Transcribe the data below verbatim from the line with "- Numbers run" to the line with "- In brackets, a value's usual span". Include both of those lines.
(COLLECTED DATA begins)
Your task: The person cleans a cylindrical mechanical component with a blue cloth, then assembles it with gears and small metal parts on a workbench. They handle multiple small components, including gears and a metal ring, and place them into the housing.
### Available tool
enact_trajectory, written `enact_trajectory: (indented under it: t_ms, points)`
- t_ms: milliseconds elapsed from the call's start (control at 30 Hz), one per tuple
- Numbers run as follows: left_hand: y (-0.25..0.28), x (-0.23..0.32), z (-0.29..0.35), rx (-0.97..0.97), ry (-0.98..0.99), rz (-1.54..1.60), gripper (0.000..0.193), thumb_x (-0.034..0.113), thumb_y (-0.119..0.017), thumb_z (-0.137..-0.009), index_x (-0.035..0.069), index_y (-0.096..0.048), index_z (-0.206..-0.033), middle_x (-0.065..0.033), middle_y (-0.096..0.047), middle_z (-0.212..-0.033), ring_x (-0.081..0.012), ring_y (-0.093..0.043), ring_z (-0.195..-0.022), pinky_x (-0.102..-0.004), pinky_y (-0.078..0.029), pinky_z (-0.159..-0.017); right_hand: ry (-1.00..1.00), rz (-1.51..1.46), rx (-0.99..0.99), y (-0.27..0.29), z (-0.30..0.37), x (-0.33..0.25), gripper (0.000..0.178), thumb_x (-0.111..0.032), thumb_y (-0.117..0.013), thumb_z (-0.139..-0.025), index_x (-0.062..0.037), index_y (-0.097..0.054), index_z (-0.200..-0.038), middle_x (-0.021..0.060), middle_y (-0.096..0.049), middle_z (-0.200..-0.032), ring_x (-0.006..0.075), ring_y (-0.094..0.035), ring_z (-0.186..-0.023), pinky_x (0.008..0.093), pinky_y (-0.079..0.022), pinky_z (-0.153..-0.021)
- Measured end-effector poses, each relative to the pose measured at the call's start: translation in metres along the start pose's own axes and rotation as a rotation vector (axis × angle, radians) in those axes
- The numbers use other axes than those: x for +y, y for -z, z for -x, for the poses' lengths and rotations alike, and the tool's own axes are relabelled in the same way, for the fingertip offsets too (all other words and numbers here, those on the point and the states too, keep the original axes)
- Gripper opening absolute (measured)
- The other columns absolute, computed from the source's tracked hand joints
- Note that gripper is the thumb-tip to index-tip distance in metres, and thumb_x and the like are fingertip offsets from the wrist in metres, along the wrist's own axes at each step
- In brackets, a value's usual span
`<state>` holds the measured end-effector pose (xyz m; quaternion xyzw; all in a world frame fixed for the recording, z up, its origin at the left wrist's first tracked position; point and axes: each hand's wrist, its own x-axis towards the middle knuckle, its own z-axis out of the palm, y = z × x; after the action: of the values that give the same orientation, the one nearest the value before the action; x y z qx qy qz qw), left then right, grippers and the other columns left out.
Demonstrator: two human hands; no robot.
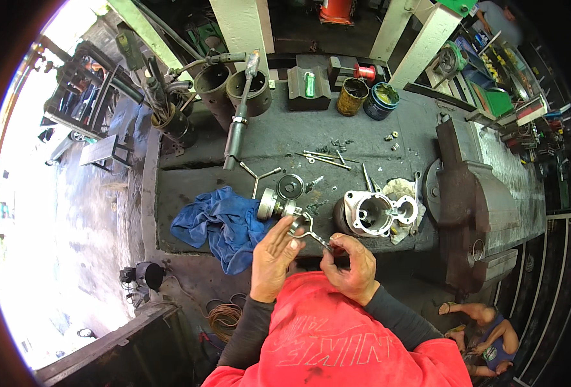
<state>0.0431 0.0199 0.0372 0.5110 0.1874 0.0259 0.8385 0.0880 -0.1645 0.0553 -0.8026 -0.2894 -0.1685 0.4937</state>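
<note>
My right hand [350,267] pinches the lower end of a metal fork lever [318,239] between thumb and fingers. The lever's curved, forked end reaches up-left toward my left hand [274,257]. That hand has its fingers stretched out beside the fork; whether they touch it I cannot tell. Just beyond the left fingertips lies a shiny metal shaft assembly [268,204], its tip close to the fork. A dark round cap or disc [290,187] sits behind it. Right of the lever stands a cast metal housing [370,213] with its round openings facing up.
A blue cloth [218,226] lies left of the parts. Long bolts [327,158], a T-handled socket wrench [258,174] and an impact tool [237,132] lie farther back. Grease cans [382,101] stand at the rear. A large vise [479,200] occupies the right; a person [495,342] sits low right.
</note>
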Motion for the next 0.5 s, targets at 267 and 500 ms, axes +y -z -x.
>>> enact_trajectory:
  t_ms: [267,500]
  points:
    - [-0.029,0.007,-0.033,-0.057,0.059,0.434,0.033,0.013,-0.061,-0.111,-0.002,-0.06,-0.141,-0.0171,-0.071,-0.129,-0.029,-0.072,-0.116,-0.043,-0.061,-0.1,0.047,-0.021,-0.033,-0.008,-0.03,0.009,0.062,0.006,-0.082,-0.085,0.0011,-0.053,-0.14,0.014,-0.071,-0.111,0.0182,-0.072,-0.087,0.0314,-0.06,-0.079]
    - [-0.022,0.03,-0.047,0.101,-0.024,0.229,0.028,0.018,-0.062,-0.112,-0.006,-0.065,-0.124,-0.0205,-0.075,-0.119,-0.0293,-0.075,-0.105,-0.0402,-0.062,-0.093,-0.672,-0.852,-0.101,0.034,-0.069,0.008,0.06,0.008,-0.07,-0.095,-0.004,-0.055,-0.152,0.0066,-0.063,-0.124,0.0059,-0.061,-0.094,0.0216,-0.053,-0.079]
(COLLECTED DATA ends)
PROBLEM SOLUTION:
- Numbers run as follows: left_hand: y (-0.25..0.28), x (-0.23..0.32), z (-0.29..0.35), rx (-0.97..0.97), ry (-0.98..0.99), rz (-1.54..1.60), gripper (0.000..0.193), thumb_x (-0.034..0.113), thumb_y (-0.119..0.017), thumb_z (-0.137..-0.009), index_x (-0.035..0.069), index_y (-0.096..0.048), index_z (-0.206..-0.033), middle_x (-0.065..0.033), middle_y (-0.096..0.047), middle_z (-0.212..-0.033), ring_x (-0.081..0.012), ring_y (-0.093..0.043), ring_z (-0.195..-0.022), pinky_x (-0.102..-0.004), pinky_y (-0.078..0.029), pinky_z (-0.159..-0.017); right_hand: ry (-1.00..1.00), rz (-1.51..1.46), rx (-0.99..0.99), y (-0.27..0.29), z (-0.30..0.37), x (-0.33..0.25), gripper (0.000..0.178), thumb_x (-0.111..0.032), thumb_y (-0.117..0.013), thumb_z (-0.139..-0.025), index_x (-0.062..0.037), index_y (-0.097..0.054), index_z (-0.200..-0.038), middle_x (-0.021..0.060), middle_y (-0.096..0.049), middle_z (-0.200..-0.032), ring_x (-0.006..0.075), ring_y (-0.094..0.035), ring_z (-0.186..-0.023), pinky_x (0.008..0.093), pinky_y (-0.079..0.022), pinky_z (-0.153..-0.021)
- Measured end-effector poses, each relative to the pose measured at the call's start: translation in metres along the start pose's own axes and rotation as a rotation vector (axis × angle, radians) in those axes
- The numbers use other axes than those: x for +y, y for -z, z for -x, for the poses' lengths and rotations alike, and the tool's own axes are relabelled in the same way, for the fingertip offsets too (all other words and numbers here, those on the point and the states too, keep the original axes)
- Gripper opening absolute (measured)
- The other columns absolute, computed from the source's tracked hand joints
- Note that gripper is the thumb-tip to index-tip distance in metres, and thumb_x and the like are fingertip offsets from the wrist in metres, along the wrist's own axes at each step
- In brackets, a value's usual span

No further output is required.